** Material shown follows **

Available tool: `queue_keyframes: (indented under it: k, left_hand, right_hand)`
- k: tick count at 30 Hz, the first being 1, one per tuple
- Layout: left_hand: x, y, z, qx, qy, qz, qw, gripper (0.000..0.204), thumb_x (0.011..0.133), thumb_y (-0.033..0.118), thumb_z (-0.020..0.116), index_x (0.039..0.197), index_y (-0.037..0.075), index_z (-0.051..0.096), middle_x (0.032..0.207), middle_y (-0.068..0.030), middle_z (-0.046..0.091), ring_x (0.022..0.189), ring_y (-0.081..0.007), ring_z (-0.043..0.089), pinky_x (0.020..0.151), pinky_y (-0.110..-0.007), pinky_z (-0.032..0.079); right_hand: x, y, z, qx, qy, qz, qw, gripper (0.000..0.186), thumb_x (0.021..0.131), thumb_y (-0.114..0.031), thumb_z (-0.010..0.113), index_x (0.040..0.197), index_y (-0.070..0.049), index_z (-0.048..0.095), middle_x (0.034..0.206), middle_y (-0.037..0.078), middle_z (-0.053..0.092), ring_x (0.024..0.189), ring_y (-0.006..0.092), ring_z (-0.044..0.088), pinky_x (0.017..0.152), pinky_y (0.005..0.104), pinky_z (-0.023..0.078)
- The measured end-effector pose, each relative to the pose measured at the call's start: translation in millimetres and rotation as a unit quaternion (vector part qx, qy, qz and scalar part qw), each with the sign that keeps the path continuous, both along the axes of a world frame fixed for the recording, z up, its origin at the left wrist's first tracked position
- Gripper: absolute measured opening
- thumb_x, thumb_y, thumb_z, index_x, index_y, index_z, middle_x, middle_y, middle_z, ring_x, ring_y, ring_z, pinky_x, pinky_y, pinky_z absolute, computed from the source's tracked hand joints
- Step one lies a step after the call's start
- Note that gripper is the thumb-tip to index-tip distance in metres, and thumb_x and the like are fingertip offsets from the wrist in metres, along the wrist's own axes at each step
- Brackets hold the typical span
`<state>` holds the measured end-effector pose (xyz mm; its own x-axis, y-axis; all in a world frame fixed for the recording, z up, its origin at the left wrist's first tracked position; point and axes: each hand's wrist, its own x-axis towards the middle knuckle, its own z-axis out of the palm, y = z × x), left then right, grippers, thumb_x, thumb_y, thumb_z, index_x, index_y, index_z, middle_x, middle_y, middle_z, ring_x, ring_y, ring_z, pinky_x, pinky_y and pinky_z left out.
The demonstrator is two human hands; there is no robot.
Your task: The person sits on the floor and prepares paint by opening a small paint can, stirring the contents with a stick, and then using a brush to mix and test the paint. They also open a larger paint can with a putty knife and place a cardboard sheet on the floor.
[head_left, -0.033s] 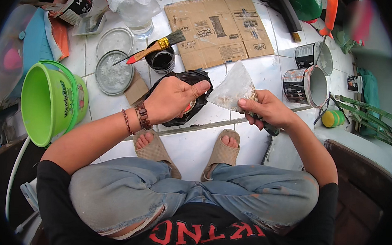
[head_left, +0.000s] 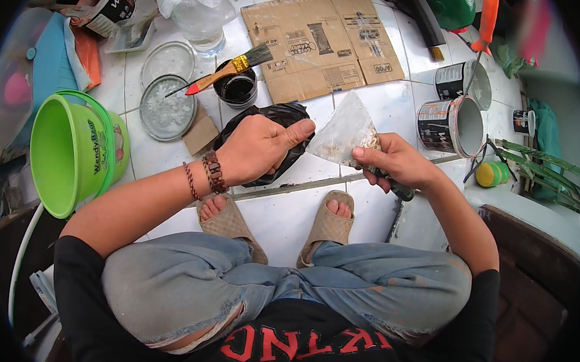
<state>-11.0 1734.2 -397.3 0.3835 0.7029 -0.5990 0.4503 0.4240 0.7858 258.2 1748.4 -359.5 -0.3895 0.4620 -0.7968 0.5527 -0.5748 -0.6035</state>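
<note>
My right hand (head_left: 392, 162) grips a putty knife (head_left: 343, 132) near the base of its wide triangular blade. The blade is pale grey with brownish stains, and its dark handle end sticks out below my palm. Opposite the blade's left corner is my left hand (head_left: 265, 146), fingers curled and thumb stretched toward the knife; whatever those fingers hold is hidden. Beneath that hand lies a crumpled black plastic bag (head_left: 293, 115). Just beyond it stands a tub of black paint (head_left: 237, 88), with a wooden-handled paintbrush (head_left: 234, 70) resting across its top.
A flattened cardboard sheet (head_left: 321, 47) lies ahead on white tiles. Two round lids (head_left: 168, 107) and a green bucket (head_left: 62, 154) are on the left. Paint buckets (head_left: 436, 127) lie tipped at the right, near a yellow-green roll (head_left: 491, 175). A water-filled bag (head_left: 194, 9) stands far left.
My left hand has shifted very slightly. A bit of red that showed below its fingers is now covered. The right hand and putty knife stay nearly still.
</note>
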Motion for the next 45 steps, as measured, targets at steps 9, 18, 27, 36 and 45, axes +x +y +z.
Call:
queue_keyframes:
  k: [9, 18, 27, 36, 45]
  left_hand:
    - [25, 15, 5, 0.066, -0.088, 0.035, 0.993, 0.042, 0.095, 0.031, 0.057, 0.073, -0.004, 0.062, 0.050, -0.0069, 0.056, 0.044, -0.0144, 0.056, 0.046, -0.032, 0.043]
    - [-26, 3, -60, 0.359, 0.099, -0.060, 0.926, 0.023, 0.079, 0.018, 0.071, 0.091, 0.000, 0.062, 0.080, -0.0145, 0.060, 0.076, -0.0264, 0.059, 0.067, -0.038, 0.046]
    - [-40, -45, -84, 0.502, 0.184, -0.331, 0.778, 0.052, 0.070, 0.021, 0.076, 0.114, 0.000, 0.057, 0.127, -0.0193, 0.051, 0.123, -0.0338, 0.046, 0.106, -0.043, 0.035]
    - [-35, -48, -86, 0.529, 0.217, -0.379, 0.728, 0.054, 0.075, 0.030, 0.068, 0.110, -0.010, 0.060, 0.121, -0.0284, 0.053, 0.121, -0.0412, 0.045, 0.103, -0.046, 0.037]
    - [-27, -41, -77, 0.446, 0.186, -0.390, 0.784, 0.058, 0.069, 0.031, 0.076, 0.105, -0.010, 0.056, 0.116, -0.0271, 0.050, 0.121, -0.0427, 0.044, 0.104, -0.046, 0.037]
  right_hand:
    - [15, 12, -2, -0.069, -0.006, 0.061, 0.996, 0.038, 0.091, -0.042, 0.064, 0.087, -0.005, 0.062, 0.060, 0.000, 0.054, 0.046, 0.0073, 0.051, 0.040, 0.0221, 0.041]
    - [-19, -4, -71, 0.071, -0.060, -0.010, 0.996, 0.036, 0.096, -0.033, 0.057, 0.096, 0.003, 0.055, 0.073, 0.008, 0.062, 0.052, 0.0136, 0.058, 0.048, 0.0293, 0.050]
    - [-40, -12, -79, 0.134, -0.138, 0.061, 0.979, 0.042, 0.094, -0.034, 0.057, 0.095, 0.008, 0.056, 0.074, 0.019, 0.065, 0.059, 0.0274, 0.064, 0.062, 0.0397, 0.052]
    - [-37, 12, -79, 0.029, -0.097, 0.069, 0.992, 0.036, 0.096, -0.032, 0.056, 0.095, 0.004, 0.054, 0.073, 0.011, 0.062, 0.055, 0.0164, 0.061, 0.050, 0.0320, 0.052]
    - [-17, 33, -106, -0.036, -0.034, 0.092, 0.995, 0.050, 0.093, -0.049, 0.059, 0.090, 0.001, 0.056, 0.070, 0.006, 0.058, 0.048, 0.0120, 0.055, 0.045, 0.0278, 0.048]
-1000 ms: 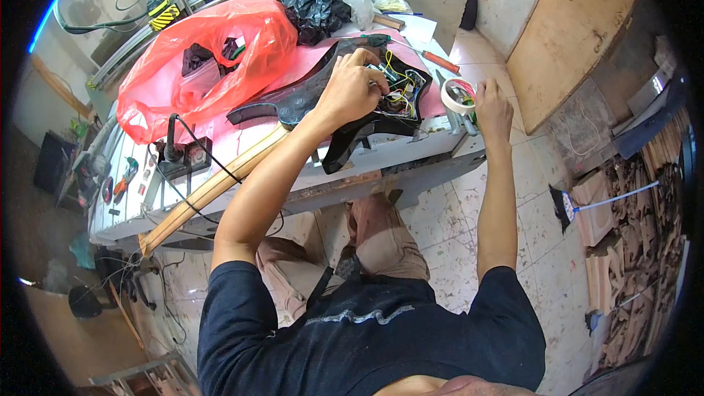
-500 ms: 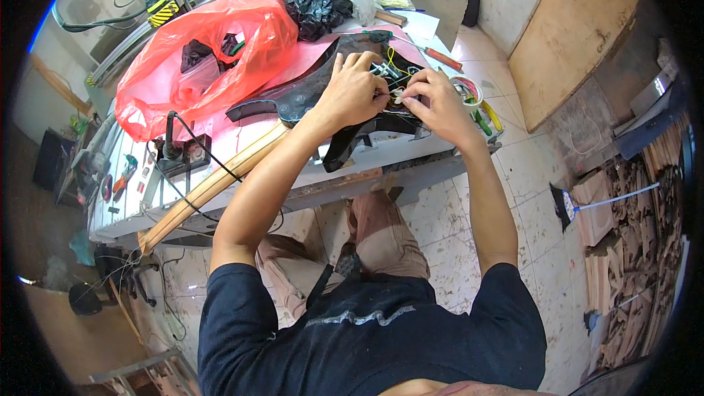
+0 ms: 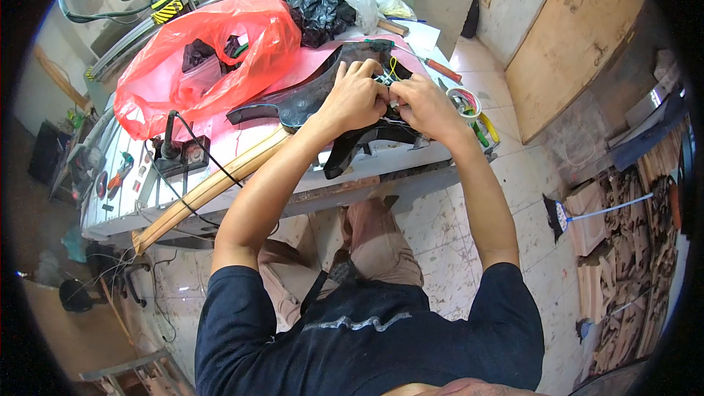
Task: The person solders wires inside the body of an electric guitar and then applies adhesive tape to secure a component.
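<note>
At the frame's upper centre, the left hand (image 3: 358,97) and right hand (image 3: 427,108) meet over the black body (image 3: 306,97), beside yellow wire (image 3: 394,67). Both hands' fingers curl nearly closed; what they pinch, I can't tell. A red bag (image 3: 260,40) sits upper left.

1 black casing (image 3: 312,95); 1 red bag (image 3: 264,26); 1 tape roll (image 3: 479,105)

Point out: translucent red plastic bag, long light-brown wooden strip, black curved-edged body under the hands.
Translucent red plastic bag (image 3: 265,37): head view, on its right-hand wall.
Long light-brown wooden strip (image 3: 211,188): head view, about mid-length.
Black curved-edged body (image 3: 312,92): head view, left part of its upper face.
</note>
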Action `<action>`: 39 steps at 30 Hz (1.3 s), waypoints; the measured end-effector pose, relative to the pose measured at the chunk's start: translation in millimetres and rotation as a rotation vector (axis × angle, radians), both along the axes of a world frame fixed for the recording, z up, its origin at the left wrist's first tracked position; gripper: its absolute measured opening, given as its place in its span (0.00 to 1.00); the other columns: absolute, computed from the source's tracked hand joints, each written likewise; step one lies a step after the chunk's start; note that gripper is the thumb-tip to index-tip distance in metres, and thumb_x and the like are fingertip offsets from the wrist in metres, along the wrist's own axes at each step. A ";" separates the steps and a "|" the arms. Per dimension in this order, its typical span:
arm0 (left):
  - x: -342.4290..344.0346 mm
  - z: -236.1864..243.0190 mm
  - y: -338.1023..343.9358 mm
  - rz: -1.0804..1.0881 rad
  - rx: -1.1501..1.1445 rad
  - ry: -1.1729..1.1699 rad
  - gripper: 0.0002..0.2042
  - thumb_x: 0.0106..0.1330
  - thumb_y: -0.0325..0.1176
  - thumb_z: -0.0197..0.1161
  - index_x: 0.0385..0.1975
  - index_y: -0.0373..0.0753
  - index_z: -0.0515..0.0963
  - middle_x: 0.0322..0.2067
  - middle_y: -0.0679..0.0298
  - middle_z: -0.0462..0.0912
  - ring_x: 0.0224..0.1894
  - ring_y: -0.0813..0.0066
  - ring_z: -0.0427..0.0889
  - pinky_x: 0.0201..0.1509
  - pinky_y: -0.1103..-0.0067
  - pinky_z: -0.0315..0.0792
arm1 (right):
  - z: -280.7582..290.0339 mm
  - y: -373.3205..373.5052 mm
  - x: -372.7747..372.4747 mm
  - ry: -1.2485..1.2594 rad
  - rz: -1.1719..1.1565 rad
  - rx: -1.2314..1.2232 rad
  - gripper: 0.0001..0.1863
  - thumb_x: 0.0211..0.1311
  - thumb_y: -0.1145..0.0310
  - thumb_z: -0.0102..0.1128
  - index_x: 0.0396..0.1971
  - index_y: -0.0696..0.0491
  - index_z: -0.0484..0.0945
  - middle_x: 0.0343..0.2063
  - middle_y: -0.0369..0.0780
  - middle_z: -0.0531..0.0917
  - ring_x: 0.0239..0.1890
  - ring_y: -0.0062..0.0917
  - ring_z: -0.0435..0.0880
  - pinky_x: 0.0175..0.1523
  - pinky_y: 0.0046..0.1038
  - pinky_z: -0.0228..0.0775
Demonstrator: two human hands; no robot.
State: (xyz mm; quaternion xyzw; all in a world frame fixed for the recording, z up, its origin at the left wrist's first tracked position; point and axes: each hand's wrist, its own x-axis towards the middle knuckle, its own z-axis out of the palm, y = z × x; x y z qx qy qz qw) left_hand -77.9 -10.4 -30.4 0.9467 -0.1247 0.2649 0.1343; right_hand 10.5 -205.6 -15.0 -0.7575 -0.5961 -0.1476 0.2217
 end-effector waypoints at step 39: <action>16.4 6.1 1.7 0.052 -0.124 0.140 0.08 0.57 0.37 0.70 0.35 0.47 0.92 0.48 0.55 0.80 0.50 0.53 0.82 0.57 0.64 0.75 | -33.5 -27.6 10.1 0.336 -0.081 0.328 0.07 0.61 0.68 0.67 0.33 0.53 0.90 0.50 0.40 0.83 0.59 0.38 0.75 0.68 0.39 0.64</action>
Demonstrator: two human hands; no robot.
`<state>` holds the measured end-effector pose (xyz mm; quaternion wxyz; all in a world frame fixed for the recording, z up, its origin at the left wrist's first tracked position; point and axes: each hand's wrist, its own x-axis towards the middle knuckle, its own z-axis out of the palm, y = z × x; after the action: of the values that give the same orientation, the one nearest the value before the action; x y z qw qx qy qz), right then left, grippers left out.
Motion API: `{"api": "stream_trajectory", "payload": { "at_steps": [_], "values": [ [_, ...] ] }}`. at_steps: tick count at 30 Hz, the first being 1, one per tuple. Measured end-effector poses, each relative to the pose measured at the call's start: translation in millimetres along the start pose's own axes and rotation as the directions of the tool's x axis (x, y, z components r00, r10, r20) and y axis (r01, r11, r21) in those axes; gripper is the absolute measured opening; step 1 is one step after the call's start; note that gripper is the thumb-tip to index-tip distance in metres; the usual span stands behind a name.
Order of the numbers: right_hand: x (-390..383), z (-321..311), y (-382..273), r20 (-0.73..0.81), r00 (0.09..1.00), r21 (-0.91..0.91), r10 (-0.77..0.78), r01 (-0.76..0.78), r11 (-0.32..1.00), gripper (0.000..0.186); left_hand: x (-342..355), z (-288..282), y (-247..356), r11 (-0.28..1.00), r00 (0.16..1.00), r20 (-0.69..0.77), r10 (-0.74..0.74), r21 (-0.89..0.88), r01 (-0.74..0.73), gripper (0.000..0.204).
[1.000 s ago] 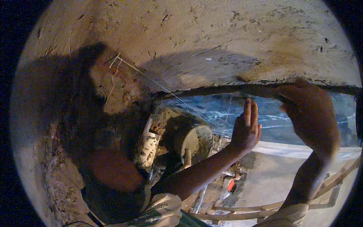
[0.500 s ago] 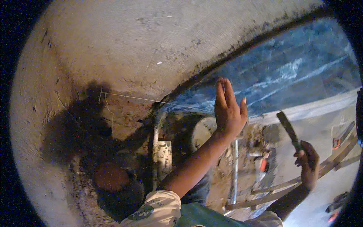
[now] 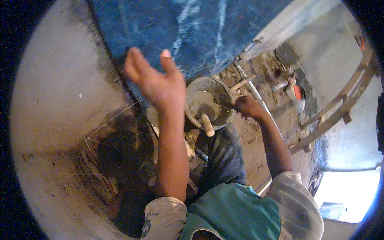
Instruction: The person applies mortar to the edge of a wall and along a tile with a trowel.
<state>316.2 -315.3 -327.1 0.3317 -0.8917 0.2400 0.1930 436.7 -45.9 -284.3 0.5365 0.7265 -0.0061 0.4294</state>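
Raising my left hand (image 3: 154,82) in front of the dark blue marbled stone slab (image 3: 200,28), I am keeping it open, fingers spread and slightly curled, palm turned away from me, holding nothing; whether the fingertips are touching the slab's edge I cannot tell. My right hand (image 3: 246,106) is reaching down to the rim of the round grey metal pan of wet cement mortar (image 3: 206,106), fingers closed around something at the pan's edge, though what exactly it is gripping is too blurred to make out. The pan is sitting low in front of my knees, just right of my left forearm, with lumpy grey mortar heaped inside and a short pale wooden handle (image 3: 207,125) leaning over its near rim. The rough grey plastered wall (image 3: 60,100) is curving away on my left, gritty and mottled, with a thin taut string line (image 3: 116,118) crossing it. Rubble and brown dirt are covering the floor (image 3: 256,140) beside the pan, where a thin metal pipe (image 3: 250,86) is lying.
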Motion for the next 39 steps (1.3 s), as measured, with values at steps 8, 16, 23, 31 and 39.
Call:
{"api": "stream_trajectory", "payload": {
  "at_steps": [8,16,23,31,39],
  "values": [
    [74.2,46.7,36.5,0.111,0.993,0.206,0.040,-0.062,0.977,0.032,8.6,-14.6,-0.4,0.981,0.996,0.090,-0.012,0.196,-0.006,0.065],
    [110.1,83.7,10.3,0.298,0.948,0.154,0.113,-0.164,0.974,0.028,5.9,-13.1,0.1,0.991,0.994,0.090,-0.068,0.117,0.057,0.069],
    [135.5,92.6,0.2,0.360,0.933,-0.042,-0.003,0.020,0.999,0.027,5.8,-11.7,1.6,0.984,0.992,0.114,-0.053,0.176,0.033,0.071],
    [121.1,90.2,-36.1,0.373,0.913,-0.048,-0.163,0.194,0.980,0.029,6.0,-14.7,-11.3,0.969,0.994,0.101,0.030,0.240,-0.054,0.068],
    [94.6,67.2,33.8,0.349,0.936,0.410,0.053,-0.203,0.889,0.022,3.1,-8.9,7.5,0.995,0.996,0.087,-0.028,0.099,0.020,0.066]
  ]
}}
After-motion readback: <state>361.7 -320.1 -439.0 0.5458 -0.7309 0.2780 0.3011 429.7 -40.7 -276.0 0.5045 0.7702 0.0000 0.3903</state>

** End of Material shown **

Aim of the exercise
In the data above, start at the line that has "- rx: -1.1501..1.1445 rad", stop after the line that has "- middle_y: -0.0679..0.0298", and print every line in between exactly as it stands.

Written response
  - rx: -1.1501..1.1445 rad
  - ry: -1.1729..1.1699 rad
  - gripper: 0.0002..0.2042
  - thumb_x: 0.0106..0.1330
  - thumb_y: -0.0325..0.1176
  - thumb_z: -0.0197..0.1161
  - index_x: 0.0385..0.1975
  - index_y: -0.0373..0.0753
  - index_z: -0.0515..0.0963
  - middle_x: 0.0322..0.2067
  - middle_y: -0.0679..0.0298

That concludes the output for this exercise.